As the deadline for filing income taxes draw near, here is something to take note. Mary Ann Milbourn, in her column “Handling Hard Times” in the Orange County Register, posted this article on January 9, 2012, “State Targets Property-Tax Payers.”
As many as 5 million California property-tax payers who have been taking the entire amount they pay off their state income taxes could see a major cut in their deductions when they file next year.
Beginning with the 2012 tax bill (the one due in April 2013), the state Franchise Tax Board will require property owners to break down their property taxes into deductible and non-deductible portions.
That means property owners who have been deducting their Mello-Roos fees — often running into thousands of dollars — will no longer be able to deduct those or any other special assessments like vector control or mosquito abatement.

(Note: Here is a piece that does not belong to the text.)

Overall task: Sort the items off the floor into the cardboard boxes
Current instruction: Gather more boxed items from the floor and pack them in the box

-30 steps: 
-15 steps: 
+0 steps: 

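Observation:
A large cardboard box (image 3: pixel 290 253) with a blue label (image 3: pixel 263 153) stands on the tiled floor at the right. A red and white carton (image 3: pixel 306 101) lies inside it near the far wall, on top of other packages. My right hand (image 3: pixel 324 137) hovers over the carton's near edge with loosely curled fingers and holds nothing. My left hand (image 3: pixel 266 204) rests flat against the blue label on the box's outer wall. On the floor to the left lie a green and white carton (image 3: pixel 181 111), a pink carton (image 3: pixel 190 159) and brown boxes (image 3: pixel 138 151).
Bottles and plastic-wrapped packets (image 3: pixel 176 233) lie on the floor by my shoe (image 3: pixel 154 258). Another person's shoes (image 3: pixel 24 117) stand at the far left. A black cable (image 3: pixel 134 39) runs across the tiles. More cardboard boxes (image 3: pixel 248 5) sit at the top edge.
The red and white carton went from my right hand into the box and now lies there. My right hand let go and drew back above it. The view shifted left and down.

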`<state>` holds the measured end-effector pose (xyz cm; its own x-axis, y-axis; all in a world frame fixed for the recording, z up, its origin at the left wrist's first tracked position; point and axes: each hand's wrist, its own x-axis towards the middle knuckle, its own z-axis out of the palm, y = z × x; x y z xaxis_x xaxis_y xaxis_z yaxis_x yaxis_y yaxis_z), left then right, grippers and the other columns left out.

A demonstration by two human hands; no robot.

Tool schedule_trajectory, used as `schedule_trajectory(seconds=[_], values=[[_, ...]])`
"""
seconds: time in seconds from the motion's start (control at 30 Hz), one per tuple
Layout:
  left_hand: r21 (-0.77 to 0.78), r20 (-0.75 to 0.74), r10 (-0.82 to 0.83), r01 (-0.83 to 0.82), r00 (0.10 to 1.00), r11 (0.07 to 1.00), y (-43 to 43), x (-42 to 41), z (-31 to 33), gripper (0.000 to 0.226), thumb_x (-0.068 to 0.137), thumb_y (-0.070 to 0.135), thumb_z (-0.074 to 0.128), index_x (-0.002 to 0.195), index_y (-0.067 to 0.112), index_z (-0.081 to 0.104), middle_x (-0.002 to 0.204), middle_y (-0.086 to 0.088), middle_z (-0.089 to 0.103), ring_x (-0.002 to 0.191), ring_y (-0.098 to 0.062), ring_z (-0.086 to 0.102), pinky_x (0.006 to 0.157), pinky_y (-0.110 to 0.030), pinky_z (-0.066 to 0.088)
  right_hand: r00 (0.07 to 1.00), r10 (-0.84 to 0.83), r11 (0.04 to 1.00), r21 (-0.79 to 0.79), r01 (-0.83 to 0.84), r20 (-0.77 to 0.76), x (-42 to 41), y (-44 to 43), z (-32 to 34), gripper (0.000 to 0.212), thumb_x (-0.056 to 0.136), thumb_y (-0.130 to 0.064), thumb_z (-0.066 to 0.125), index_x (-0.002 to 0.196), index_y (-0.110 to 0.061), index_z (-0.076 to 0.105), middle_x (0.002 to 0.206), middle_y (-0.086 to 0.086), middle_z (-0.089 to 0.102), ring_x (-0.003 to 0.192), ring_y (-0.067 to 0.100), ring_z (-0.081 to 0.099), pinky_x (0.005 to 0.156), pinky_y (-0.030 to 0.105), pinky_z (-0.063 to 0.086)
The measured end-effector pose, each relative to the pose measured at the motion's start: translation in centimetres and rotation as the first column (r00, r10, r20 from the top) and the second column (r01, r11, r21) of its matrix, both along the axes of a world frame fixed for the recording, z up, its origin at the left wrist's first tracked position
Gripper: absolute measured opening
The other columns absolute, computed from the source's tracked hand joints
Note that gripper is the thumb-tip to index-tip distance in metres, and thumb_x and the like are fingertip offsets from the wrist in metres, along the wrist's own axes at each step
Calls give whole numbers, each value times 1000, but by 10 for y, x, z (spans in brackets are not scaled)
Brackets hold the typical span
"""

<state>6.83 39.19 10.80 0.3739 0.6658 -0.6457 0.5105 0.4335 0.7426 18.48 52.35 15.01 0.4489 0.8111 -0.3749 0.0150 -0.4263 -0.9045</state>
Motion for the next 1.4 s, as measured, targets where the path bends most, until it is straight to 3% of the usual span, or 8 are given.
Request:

In Orange County, 181,550 of the county’s approximately 900,000 parcels were subject to Mello-Roos in the 2011-2012 tax year, according to the auditor-controller’s office. They were billed a total of $207.8 million.
The difference between deductible and non-deductible property taxes is not a new rule. Mello-Roos fees, which pay for roads, schools, fire stations and other public facilities in new developments, have not been deductible from state income taxes since the legislature authorized the special assessments 30 years ago.
Many property owners, however, routinely deduct the entire amount of their property tax bill from their state income taxes instead of only the parts that legally are deductible. Others just use the amount on the Form 1098 that their mortgage holder paid to the county tax collector on their behalf.
Until now the Franchise Tax Board didn’t to go after them. A new computer system being installed this year, however, will allow the agency to distinguish the portions of property tax bills that are deductible and non-deductible, said Daniel Tahara, a FTB spokesman.